Easy Beef Stroganoff
Recipe serves 4.
Grapeseed oil or other neutral tasting oil, for browning
1 lb well-marbled flank steak, preferably grass-fed if you can get it
1 lb cremini or white button mushrooms, sliced thin (about 6-6.5 cups)
1/2 large white onion, chopped small 1/2" pieces (about 1.5 cups)
1 tbsp tomato paste
1/2 tsp dijon mustard
1/4 tsp Worcestershire sauce (optional)
1 3/4 C bone broth either beef or chicken, homemade or store-bought low sodium
2 tbsp arrowroot starch or corn starch for thickening
3 tbsp sour cream + more for garnish
340g package of egg noodles (I like the No Yolks brand extra broad noodles)
Salt and pepper, to taste
Chopped parsley for garnish
1. Prep your ingredients:
- Flank - depending on the width of your flank steak, cut them lengthwise along the grain into approx 1.5-2" sections. Then taking the sections one at a time, slice the steak across the grain into super thin slices...as thin as your knife skills enable! Allow it to sit at room temperature if you're planning to brown it within 20 minutes (otherwise keep refrigerated until ready to cook).

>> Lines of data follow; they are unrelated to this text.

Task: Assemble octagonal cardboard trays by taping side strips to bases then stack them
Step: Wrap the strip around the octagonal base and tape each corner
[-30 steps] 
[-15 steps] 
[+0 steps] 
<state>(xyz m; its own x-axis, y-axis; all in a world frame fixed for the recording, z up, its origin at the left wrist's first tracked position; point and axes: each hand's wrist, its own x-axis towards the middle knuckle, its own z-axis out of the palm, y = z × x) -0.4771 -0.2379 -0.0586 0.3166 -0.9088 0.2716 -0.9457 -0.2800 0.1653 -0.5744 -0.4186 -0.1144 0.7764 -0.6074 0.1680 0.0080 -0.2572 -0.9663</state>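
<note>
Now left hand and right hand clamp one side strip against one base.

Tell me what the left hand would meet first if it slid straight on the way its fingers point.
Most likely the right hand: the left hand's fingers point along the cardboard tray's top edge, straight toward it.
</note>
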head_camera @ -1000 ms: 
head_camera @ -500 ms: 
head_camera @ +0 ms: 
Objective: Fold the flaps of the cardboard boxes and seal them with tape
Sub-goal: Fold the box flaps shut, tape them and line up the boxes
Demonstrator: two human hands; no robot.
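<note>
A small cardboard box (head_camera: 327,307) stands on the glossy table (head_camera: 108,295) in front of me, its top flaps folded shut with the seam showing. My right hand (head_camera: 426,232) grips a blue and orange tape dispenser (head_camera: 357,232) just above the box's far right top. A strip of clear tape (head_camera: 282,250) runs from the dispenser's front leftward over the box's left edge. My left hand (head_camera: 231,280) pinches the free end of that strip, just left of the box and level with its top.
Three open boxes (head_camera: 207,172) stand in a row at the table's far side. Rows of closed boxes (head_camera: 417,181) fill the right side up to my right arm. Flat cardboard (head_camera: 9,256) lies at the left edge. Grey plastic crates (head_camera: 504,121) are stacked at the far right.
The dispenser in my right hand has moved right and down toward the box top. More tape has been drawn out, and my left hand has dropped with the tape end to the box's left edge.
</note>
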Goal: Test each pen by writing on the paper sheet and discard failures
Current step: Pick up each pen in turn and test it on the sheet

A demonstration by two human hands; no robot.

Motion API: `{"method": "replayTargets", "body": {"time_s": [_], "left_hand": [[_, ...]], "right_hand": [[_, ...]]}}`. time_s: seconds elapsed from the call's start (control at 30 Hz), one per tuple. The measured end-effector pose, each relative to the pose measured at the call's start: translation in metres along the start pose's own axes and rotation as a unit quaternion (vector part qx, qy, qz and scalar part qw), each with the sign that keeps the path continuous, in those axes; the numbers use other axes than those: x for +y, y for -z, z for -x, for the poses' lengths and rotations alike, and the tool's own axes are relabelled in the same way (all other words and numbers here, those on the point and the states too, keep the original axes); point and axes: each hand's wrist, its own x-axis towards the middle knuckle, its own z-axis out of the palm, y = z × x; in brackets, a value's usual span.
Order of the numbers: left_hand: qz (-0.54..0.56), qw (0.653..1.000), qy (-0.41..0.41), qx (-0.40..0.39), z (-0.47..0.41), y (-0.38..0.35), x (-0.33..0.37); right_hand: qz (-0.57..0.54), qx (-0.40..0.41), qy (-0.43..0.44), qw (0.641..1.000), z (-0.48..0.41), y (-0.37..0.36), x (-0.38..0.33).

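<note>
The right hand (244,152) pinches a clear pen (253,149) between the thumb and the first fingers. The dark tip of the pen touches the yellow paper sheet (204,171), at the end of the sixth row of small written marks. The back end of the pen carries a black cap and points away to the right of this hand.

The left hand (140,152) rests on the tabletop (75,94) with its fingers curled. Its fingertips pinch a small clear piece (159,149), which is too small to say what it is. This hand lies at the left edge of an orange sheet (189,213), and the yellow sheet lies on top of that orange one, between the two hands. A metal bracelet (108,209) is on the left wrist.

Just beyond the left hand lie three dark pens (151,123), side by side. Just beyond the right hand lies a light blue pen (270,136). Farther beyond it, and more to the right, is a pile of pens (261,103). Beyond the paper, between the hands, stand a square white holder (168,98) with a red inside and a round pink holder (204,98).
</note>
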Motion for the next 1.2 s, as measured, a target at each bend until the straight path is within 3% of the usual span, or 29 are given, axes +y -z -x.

- Mushrooms - wash, drain well and slice thin. (By the way, 100% acceptable to wash shrooms under running water despite popular wisdom, as long as you drain them well and saute them in a hot pan to evaporate the water. SOOO much faster than an individual wipe down seriously who has time for that??)
- Onion - chop onions into small 1/2" pieces. Onion googles optional for you, but not for me!
2. Heat a large pot of water for the egg noodles on the back burner. On the front burner, heat a large cast iron or heavy-bottomed saucepan over medium-high heat. Once hot, add a drizzle of oil and brown the flank pieces in batches. I can't stress enough how important it is to brown any meat in batches so as not to overcrowd the pan. When you put too much into the pan at once, the heat drops quickly and instead of getting a lovely brown sear, the meat releases water and stews in it's own juices. While that almost sounds good, it's actually yucky. Very yucky. Adjust (turn down) the heat if the pan is getting too hot. Once all flank strips are nice and brown, season them liberally with salt and pepper and set them to the side.
3. Next up, saute the sliced mushrooms. If you hadn't already, reduce the heat to a medium. Add just a drizzle of oil to the pan and toss in all the mushrooms. Do not add any salt YET. If you want a nice brown on your mushrooms, hold off salting until the very end. Adding salt draws water out of the mushrooms and prevents proper browning. Once the mushrooms are soft and browned, about 8 minutes, season them with some salt and set them aside too.
4. Finally, add the onions into the pan. With onions, salt them immediately to enable a nice caramalization. Opposite of mushrooms. :) Saute until softened or about 4 minutes.
5. Push the onions to the sides of the pan and add the tomato paste into the middle of the pan and let it cook a minute. Then as it's getting a bit dry from the heat, just smoosh the tomato paste around with the onions and allow it to cook another minute to develop flavor.
6. Add your broth, dijon mustard, Worcestershire sauce (if you're using) and bring it to a simmer. Reduce the heat to maintain a simmer. Meanwhile, put the arrowroot starch or cornstarch (whichever you're using) into a small bowl and scoop some of the hot liquid from the saucepan into it, stirring well with a small whisk to make a smooth slurry. Add it into the saucepan and stir it in. Add back the steak and mushrooms and allow everything to simmer for a few minutes to thicken up.
7. Meanwhile, the pasta water should be at a boil. Add a liberal amount of salt (start with just a little first and be careful of boil over). Remember you want the pasta water to be as salty as ocean water. Add egg noodles into the pot and cook according to package instructions.
8. Give the sauce a taste and season further with salt and pepper if needed. Take the saucepan off the heat first and add the sour cream so it doesn't curdle. Stir it in well and let the residual heat warm it through.
9. Serve over the egg noodles, another little dollop of sour cream if you wish, a nice crack from the pepper mill and garnish with chopped parsley.